What does create a read-only string literal is the literal itself: "foo" is a read-only string literal. And if you assign it to a pointer, then that pointer points to a read-only memory location.
With that, let’s turn to your questions:
Why are string literals created in First Case read-only?
The real question is: why not? In most cases, you won’t want to change the value of a string literal later on so the default assumption makes sense. Furthermore, you can create writeable strings in C via other means.
Why are only string literals allowed to be created and not other constants like float?
Again, wrong assumption. You can create other constants:
float f = 1.23f;
Here, the 1.23f literal is read-only. You can also assign it to a constant variable:
const float f = 1.23f;
Why is Second Case not giving me compiler errors?
Because the compiler cannot check in general whether your pointer points to read-only memory or to writeable memory. Consider this:
char* p = "Hello";
char str[] = "world"; // `str` is a writeable string!
p = &str[0];
p[1] = 'x';
Here, p[1] = 'x' is entirely legal – if we hadn’t re-assigned p beforehand, it would have been illegal. Checking this cannot be generally done at compile-time.
Regarding your question:
Why are string literals created in First Case read-only?
char *p_var="Sack";
Well, the p_var is assigned with the starting address of the memory allocated to the string "Sack". p_var content is not read-only, since you haven't put the const keyword anywhere in C constructs. Although manipulating the p_var contents like strcpy or strcat may cause undefined behavior.
Quote C ISO 9899:
The declaration
char s[] = "abc", t[3] = "abc";
defines plain char array objects s and t whose elements are initialized with character string literals.
This declaration is identical to:
char s[] = { 'a', 'b', 'c', '\0' },
t[] = { 'a', 'b', 'c' };
The contents of the arrays are modifiable. On the other hand, the declaration:
char *p = "abc";
defines p with type pointer to char and initializes it to point to an object with type array of char with length 4 whose elements are initialized with a character string literal. If an attempt is made to use p to modify the contents of the array, the behavior is undefined.
An explanation of why it could be read-only per your platform and compiler:
Commonly string literals will be put in "read-only-data" section which gets mapped into the process space as read-only (which is why you seem to not being allowed to change it).
But some platforms do allow, the data segment to be writable.
Why are only string literals allowed to be created and not other constants like float? and the third question.
To create a float constant you should use:
const float f=1.5f;
Now, when you are doing:
float *p="3.14";
you are basically assigning the string literal's address to a float pointer.
Try compiling with -Wall -Werror -Wextra. You will find out what is happening.
It works because, in practice, there's no difference between a char * and a float * under the hood.

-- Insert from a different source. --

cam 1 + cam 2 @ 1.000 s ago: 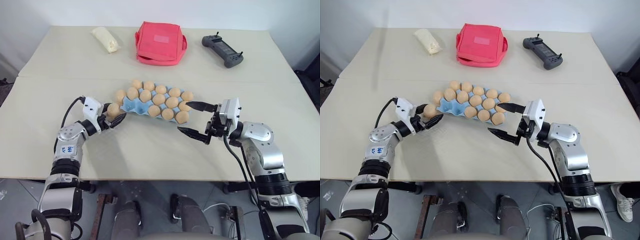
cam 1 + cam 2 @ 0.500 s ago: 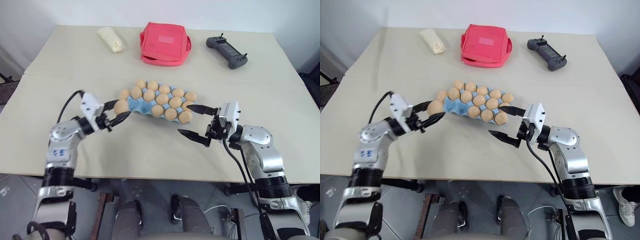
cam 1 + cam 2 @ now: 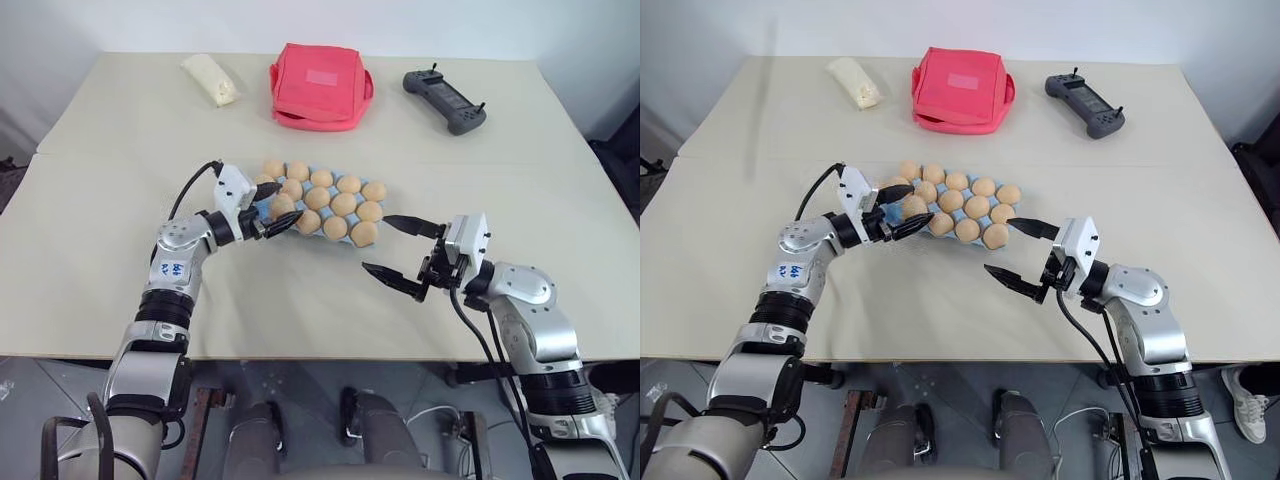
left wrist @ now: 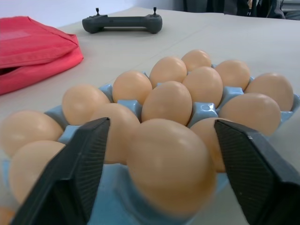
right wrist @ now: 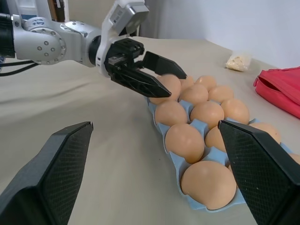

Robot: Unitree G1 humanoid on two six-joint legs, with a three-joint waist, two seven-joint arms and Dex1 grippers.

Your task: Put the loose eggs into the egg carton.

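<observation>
The left pincer (image 3: 272,208) has carried its egg (image 3: 281,207) from the bare surface (image 3: 100,230) beside the egg carton (image 3: 262,211) up over the carton's near-left corner cup. A second ago its fingers were pinched on that egg out on the bare surface; now they stand parted, one on each side of the egg, which sits low between them in or just over that cup. In the left wrist view a gap shows between the egg and each finger, so the grip looks let go, though whether the egg has fully settled cannot be told.

Beyond the pincer's tips the other eggs (image 3: 342,203) fill the rows of the blue carton. No egg shows lying on the surface around it, so this looks like the last one, and the task is close to done once the left arm backs away without nudging it.

Further right, the right pincer (image 3: 400,255) has kept its place above the surface, jaws spread wide and holding nothing. The carton's right end lies near its tips, just ahead and to its left, untouched.
</observation>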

Its as if you are writing this:
float *p=(float*) "3.14";
This is a well-defined behaviour, unless the memory alignment requirements of float and char differ, in which case it results in undefined behaviour (Reference: C99, 6.3.2.3 p7).
Efficiency
they are
It's a string mind the quotes
float *p="3.14";
This is also a string literal !
Why are string literals created in First Case read-only?
No, both "sack" and "3.14" are string literals and both are read-only.
Why are only string literals allowed to be created and not other constants like float?
If you want to create a float const then do:
const float p=3.14;
Why is Second Case not giving me compiler errors?
You are making the pointer p point to a string literal. When you dereference p, it expects to read a float value. So there's nothing wrong as far as the compiler can see.